Task brief: Repeat the records below exactly. Omit the pictures.

Extracted information:
--------------------

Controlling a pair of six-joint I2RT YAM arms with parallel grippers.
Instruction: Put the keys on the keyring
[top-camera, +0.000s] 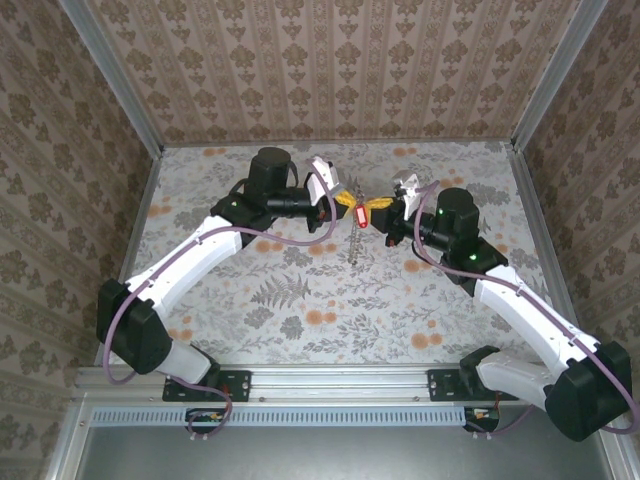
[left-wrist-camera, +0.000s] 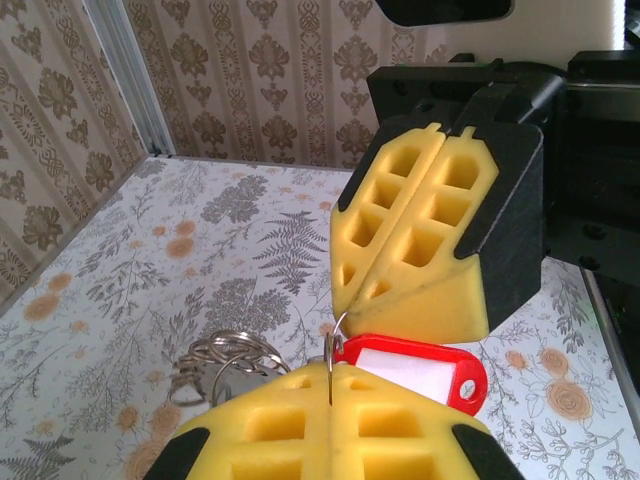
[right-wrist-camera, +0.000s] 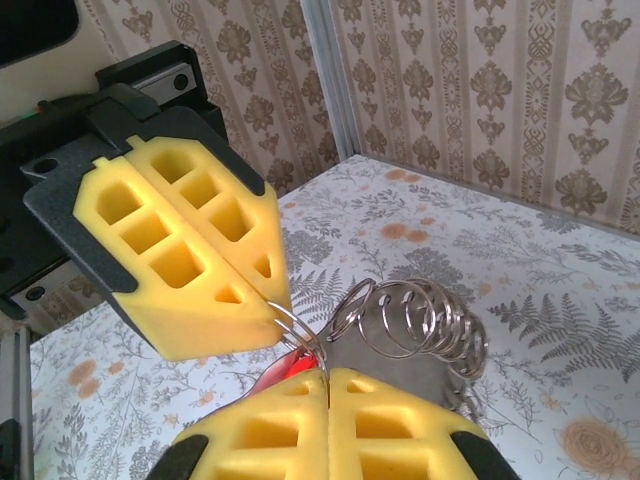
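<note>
left gripper (top-camera: 346, 202) | right gripper (top-camera: 380, 208) | tip-to-tip mid-air, both pinching keyring (left-wrist-camera: 329, 365)

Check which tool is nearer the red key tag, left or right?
Left, narrowly. Both pinch the keyring. The red key tag lies against the left tool at its fingertips; the right tool sits just above the tag, with a small gap.

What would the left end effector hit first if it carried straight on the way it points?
Most likely the right end effector, its shut yellow fingers straight ahead and close. The left end effector pinches a thin keyring wire; the red tag lies just beside that line.
</note>
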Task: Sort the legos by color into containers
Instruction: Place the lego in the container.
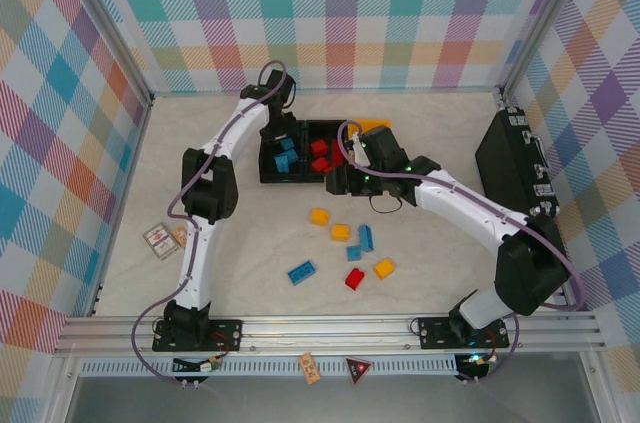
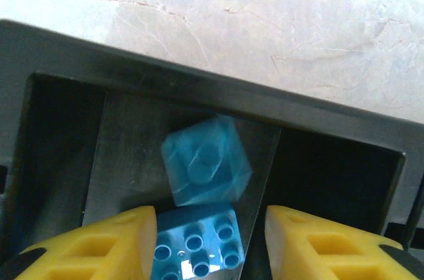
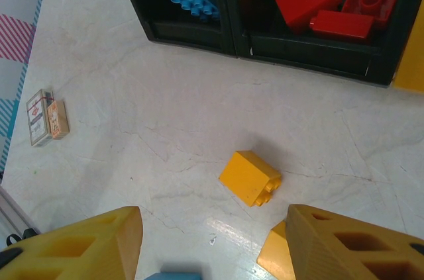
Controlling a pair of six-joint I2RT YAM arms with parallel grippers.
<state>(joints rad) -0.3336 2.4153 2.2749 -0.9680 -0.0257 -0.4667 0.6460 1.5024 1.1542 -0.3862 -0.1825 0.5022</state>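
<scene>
Your left fingers point(image 2: 119, 243) are standing spread above the black plastic bin point(image 2: 199, 88), where a blurred blue studded brick point(image 2: 207, 159) seems to be dropping; it risks bouncing out off the blue brick point(image 2: 195, 247) beneath. Your right fingers point(image 3: 93, 243) are hanging spread over the yellow plastic brick point(image 3: 250, 177) on the tabletop point(image 3: 165, 128). The small printed packets point(image 3: 41, 118) are showing nothing readable.

Upper blue brick point(image 2: 205, 161): blurring, its studs smearing over the black bin point(image 2: 199, 88).
Lower blue brick point(image 2: 195, 248): running off the bottom edge.
Yellow bin point(image 3: 412, 61): peeking in as a sliver at the right edge.
Cards point(image 3: 46, 118): print coming through too small to read.
</scene>
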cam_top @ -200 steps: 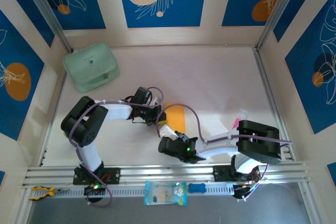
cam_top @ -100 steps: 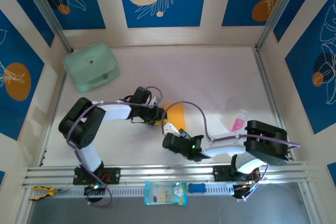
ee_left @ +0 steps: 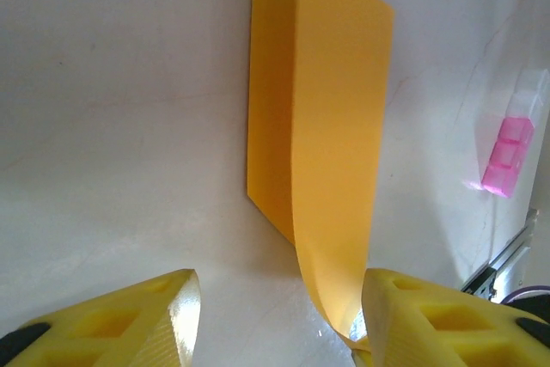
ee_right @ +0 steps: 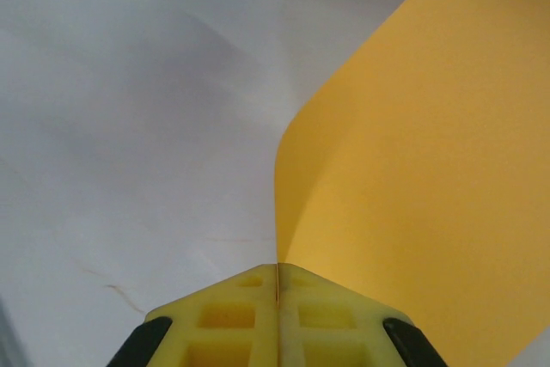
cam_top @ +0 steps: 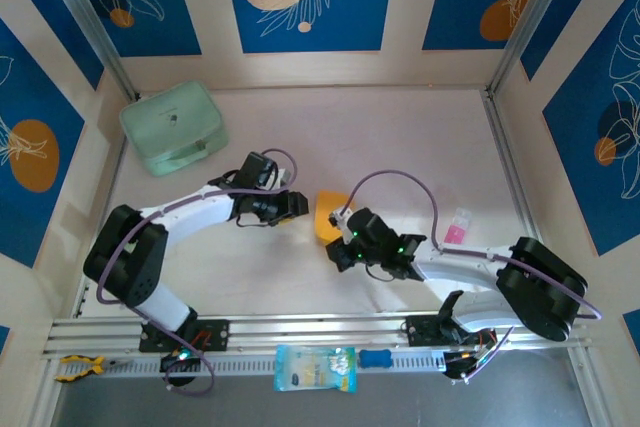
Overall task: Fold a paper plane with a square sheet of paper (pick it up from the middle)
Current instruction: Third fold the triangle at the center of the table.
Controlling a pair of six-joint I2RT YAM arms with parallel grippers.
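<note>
Right wrist view: your right claw [ee_right: 278, 285] is clamped on an edge of the square sheet of paper [ee_right: 412, 169], which arches up off the tabletop [ee_right: 129, 126]; your left claw [ee_left: 277, 302] stands apart beside it, empty. This is likely the first fold: lay that edge squarely over, then crease.

The pale table [cam_top: 400, 137] is carrying three things. A mint-green case [cam_top: 173, 128] is sitting near its far left corner. The orange-yellow sheet of paper [cam_top: 328, 219] is lying in the middle, one part flat on the table, another part curling up. A small pink and clear thing [cam_top: 456, 230] is lying to its right.
</note>
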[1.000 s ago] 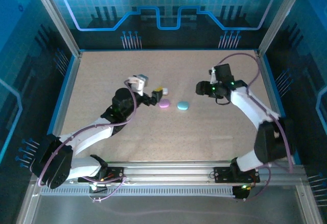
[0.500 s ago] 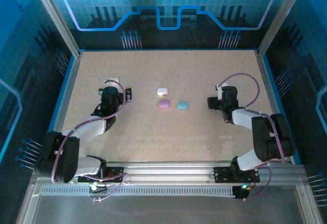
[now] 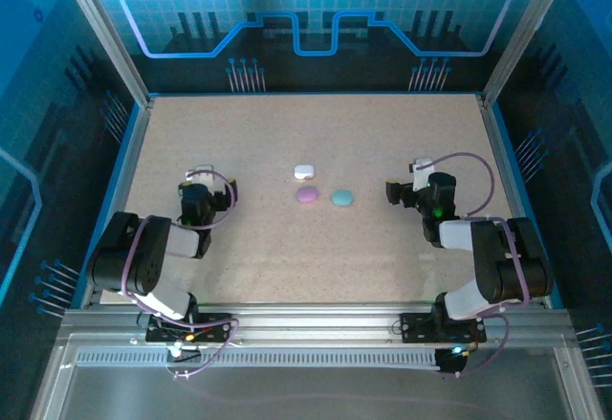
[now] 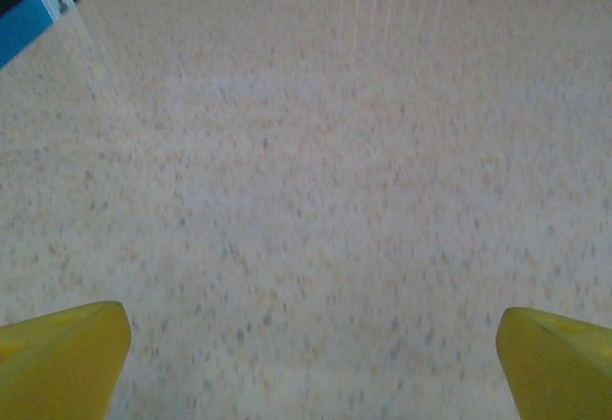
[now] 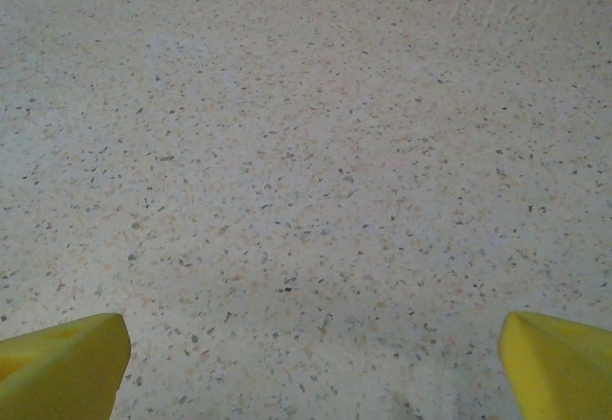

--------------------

Result below:
Controlling a pair of six-joint I2RT YAM arms with parallel grippers.
Instruction: Put the keys on the keyring
[top-camera, +0.000s] 
[left-wrist-camera, +0.000s] 
[right-wrist-camera, +0.000s] 
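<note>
left gripper (top-camera: 346, 202) | right gripper (top-camera: 380, 208) | tip-to-tip mid-air, both pinching keyring (left-wrist-camera: 329, 365)

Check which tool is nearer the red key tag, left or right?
Left, narrowly. Both pinch the keyring. The red key tag lies against the left tool at its fingertips; the right tool sits just above the tag, with a small gap.

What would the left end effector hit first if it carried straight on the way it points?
Most likely the right end effector, its shut yellow fingers straight ahead and close. The left end effector pinches a thin keyring wire; the red tag lies just beside that line.
</note>
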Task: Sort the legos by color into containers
Instruction: Place the lego in the container.
Controlling a pair of six-joint I2RT YAM arms with parallel grippers.
<state>(joints rad) -0.3336 2.4153 2.2749 -0.9680 -0.0257 -0.4667 0.6460 1.5024 1.1542 -0.3862 -0.1825 0.5022</state>
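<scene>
Your left fingers point(image 2: 119, 243) are standing spread above the black plastic bin point(image 2: 199, 88), where a blurred blue studded brick point(image 2: 207, 159) seems to be dropping; it risks bouncing out off the blue brick point(image 2: 195, 247) beneath. Your right fingers point(image 3: 93, 243) are hanging spread over the yellow plastic brick point(image 3: 250, 177) on the tabletop point(image 3: 165, 128). The small printed packets point(image 3: 41, 118) are showing nothing readable.

Upper blue brick point(image 2: 205, 161): blurring, its studs smearing over the black bin point(image 2: 199, 88).
Lower blue brick point(image 2: 195, 248): running off the bottom edge.
Yellow bin point(image 3: 412, 61): peeking in as a sliver at the right edge.
Cards point(image 3: 46, 118): print coming through too small to read.
</scene>
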cam_top @ -200 steps: 
cam_top @ -100 steps: 
ee_left @ +0 steps: 
ee_right @ +0 steps: 
cam_top @ +0 steps: 
Overall task: Fold a paper plane with a square sheet of paper (pick it up from the middle)
Current instruction: Third fold the triangle at the center of the table.
Controlling a pair of six-joint I2RT YAM arms with parallel grippers.
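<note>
Right wrist view: your right claw [ee_right: 278, 285] is clamped on an edge of the square sheet of paper [ee_right: 412, 169], which arches up off the tabletop [ee_right: 129, 126]; your left claw [ee_left: 277, 302] stands apart beside it, empty. This is likely the first fold: lay that edge squarely over, then crease.

The pale table [cam_top: 400, 137] is carrying three things. A mint-green case [cam_top: 173, 128] is sitting near its far left corner. The orange-yellow sheet of paper [cam_top: 328, 219] is lying in the middle, one part flat on the table, another part curling up. A small pink and clear thing [cam_top: 456, 230] is lying to its right.
</note>
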[1.000 s ago] 
[0.500 s ago] 
[now] 
[now] 
[now] 

There's nothing more to this exercise.